◆ Exercise details ◆
In the listing below, start your output at the line with "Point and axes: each" and end it after the line with "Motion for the", copying every line exactly.

========================================================================

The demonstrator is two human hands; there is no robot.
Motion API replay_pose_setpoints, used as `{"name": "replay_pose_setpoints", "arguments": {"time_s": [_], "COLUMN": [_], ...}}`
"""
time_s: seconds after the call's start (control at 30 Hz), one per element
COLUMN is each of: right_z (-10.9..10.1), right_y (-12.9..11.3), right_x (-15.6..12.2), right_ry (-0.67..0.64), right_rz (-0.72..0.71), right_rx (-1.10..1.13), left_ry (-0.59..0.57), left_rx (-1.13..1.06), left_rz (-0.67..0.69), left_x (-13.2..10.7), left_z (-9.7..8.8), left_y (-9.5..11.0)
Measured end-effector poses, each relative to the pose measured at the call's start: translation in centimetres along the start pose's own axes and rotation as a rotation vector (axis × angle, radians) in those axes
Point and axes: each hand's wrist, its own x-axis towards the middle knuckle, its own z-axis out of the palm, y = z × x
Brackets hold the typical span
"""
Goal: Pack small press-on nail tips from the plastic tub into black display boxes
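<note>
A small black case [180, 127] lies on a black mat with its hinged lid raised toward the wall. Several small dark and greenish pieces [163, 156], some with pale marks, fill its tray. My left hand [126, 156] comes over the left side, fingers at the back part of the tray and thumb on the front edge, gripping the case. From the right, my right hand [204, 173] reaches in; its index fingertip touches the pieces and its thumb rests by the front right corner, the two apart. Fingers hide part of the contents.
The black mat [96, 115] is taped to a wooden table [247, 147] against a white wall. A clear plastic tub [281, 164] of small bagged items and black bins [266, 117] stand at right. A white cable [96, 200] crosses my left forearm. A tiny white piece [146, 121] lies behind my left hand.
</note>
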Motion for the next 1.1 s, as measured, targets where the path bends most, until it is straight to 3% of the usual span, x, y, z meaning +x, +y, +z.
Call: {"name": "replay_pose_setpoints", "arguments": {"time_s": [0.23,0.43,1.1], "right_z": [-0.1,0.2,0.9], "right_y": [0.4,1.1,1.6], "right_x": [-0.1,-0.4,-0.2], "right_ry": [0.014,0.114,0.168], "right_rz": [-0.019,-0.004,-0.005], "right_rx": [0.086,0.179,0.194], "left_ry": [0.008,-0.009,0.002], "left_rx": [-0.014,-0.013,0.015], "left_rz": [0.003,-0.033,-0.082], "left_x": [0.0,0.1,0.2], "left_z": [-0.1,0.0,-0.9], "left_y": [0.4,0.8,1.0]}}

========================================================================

◆ Written solution ◆
Point and axes: each hand's wrist, its own x-axis towards the middle knuckle, its own z-axis out of the palm, y = z × x
Brackets hold the typical span
"""
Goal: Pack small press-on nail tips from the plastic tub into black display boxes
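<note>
A small black case [180, 127] lies on a black mat with its hinged lid raised toward the wall. Several small dark and greenish pieces [163, 156], some with pale marks, fill its tray. My left hand [126, 156] comes over the left side, fingers at the back part of the tray and thumb on the front edge, gripping the case. From the right, my right hand [204, 173] reaches in; its index fingertip touches the pieces and its thumb rests by the front right corner, the two apart. Fingers hide part of the contents.
The black mat [96, 115] is taped to a wooden table [247, 147] against a white wall. A clear plastic tub [281, 164] of small bagged items and black bins [266, 117] stand at right. A white cable [96, 200] crosses my left forearm. A tiny white piece [146, 121] lies behind my left hand.
</note>
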Motion for the next 1.1 s, as measured, targets where the path bends most, until it is straight to 3% of the usual span, x, y, z meaning +x, +y, +z.

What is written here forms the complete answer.